# Synopsis:
This dataset consists of 2 set of files, one which consists of numerical ratings and the other which consists of reviews/textual rating. I am gonna amalgamate the two and will create a new set of ratings which will be used to rate the best book of every year.

In [None]:
import numpy as np
import pandas as pd
import os
import glob
pd.options.mode.chained_assignment = None

Reading the csv files which start with '**book**' and concatenating them together

In [None]:
list_of_files = os.listdir('../input/goodreads-book-datasets-10m')
all_data =[]
for each_file in list_of_files:
    if each_file.startswith('book'):  
        print (each_file)
        df = pd.read_csv('../input/goodreads-book-datasets-10m/'+ each_file, usecols = ['Name', 'Rating', 'PublishYear', 'Authors'])
        all_data.append(df)
        
data = pd.concat(all_data, axis = 0)        

In [None]:
data.head()

Checking for any null values in the dataset

In [None]:
data.isna().any()

In [None]:
data.sort_values('PublishYear', ascending=False).head()

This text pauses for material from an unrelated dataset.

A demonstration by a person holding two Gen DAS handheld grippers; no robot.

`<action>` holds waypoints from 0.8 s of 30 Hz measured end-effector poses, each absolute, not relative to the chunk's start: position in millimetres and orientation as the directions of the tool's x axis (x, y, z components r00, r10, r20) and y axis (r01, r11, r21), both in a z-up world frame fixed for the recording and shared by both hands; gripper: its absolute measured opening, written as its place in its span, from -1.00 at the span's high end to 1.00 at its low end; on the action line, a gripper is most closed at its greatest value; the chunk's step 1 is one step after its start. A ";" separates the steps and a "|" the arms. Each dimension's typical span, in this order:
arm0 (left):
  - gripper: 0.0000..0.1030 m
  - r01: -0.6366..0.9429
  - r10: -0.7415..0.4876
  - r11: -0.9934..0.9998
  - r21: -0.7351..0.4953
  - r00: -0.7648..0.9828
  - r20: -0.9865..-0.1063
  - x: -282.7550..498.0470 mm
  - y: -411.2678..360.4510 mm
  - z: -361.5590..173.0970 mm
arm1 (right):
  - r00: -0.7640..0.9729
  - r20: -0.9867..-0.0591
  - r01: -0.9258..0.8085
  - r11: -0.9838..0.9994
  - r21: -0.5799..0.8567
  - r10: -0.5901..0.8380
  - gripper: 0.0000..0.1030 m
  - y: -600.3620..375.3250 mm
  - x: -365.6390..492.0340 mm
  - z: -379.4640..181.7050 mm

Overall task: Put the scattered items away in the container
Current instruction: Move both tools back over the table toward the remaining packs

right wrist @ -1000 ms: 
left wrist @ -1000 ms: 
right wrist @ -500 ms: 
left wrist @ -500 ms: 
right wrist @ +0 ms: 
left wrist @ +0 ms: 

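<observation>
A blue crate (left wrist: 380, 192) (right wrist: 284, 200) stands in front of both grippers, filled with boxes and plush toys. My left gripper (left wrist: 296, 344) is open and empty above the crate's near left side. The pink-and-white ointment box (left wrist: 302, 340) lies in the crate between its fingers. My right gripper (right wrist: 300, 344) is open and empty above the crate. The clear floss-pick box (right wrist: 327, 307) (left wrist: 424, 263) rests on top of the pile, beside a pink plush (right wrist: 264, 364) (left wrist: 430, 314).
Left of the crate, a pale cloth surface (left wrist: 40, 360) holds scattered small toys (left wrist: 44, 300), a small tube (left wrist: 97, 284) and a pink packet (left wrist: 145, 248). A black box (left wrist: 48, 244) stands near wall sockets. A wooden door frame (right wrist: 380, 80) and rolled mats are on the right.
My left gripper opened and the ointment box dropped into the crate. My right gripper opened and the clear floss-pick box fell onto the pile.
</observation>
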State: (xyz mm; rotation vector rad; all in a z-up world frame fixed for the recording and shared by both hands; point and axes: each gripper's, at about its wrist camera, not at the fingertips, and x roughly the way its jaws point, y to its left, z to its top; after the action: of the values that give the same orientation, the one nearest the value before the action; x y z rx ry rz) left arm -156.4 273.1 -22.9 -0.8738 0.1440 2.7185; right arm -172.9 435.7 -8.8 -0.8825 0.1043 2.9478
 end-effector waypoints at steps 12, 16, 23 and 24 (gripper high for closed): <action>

Reading the '**User_rating**' file which contains the texual reviews/ratings of the books

In [None]:
data2 = pd.read_csv('../input/goodreads-book-datasets-10m/user_rating_0_to_1000.csv', usecols=['Name',
                                                                                              'Rating'])

In [None]:
data2.head()

In [None]:
len(data2)

In [None]:
data2.isna().any()

Merging both the datasets together 

In [None]:
data_merge = pd.merge(data, data2, on = 'Name', how = 'right')

In [None]:
data_merge.head()

Below we can see that there are null values present in the dataset, which we will get rid of.

In [None]:
data_merge.isna().any()

In [None]:
data_merge.dropna(inplace = True)

In [None]:
data_merge.isna().any()

In [None]:
data_merge.head()

Getting rid of duplicates

In [None]:
data_merge.drop_duplicates(subset= ['Name'],inplace = True)

In [None]:
data_merge.head()

In [None]:
data_merge.duplicated().any()

In [None]:
data_merge.PublishYear.max()

In [None]:
data_merge.PublishYear.min()

Now I'm gonna limit the range of data from Year 1990 to 2020

In [None]:
new_data = data_merge[data_merge['PublishYear'] >= 1990]

In [None]:
new_data.head()

In [None]:
new_data.Rating_y.unique()

Checking out the various textual reviews in the dataset and based on that, creating my own scoring below

In [None]:
new_data['Rating_new'] = np.where((new_data['Rating_y'] == 'it was amazing') | (new_data['Rating_y'] == 'really liked it'),
                                   float(4.5), np.where(new_data['Rating_y'] == 'liked it', float(3.8), 
                                                       np.where(new_data['Rating_y'] == 'it was ok', float(3.5), float(2.0))))

In [None]:
new_data.head()

In [None]:
new_data.info()

Calculating the mean by considering both the existing rating and my new rating

In [None]:
new_data['Rating_mean'] = ((new_data['Rating_x'] + new_data['Rating_new'])/2).round(2).astype(float)

In [None]:
new_data.head()

In [None]:
new_data.Rating_mean.max()

In [None]:
new_data.drop(['Rating_x', 'Rating_y', 'Rating_new'], axis = 1, inplace = True)

In [None]:
new_data = new_data.sort_values(by = ['PublishYear', 'Rating_mean'], ascending = [False, False])

In [None]:
new_data.head()

Sorted the dataset in descending order of PublishYear and Rating_mean and then applied a loop to get the first value(highest rating) of every year and create a dataframe from it.

In [None]:
l = []
for year in range(1990, 2021):
    new_data1 = new_data[new_data.PublishYear == year].iloc[0]
    #print(new_data1)
    l.append(new_data1)
    new_data2 = pd.DataFrame(l, columns = ['Name', 'PublishYear', 'Authors', 'Rating_mean'])

In [None]:
new_data2 = new_data2.reset_index()
new_data2.drop('index', axis = 1, inplace = True)
new_data2.PublishYear = new_data2.PublishYear.astype(int)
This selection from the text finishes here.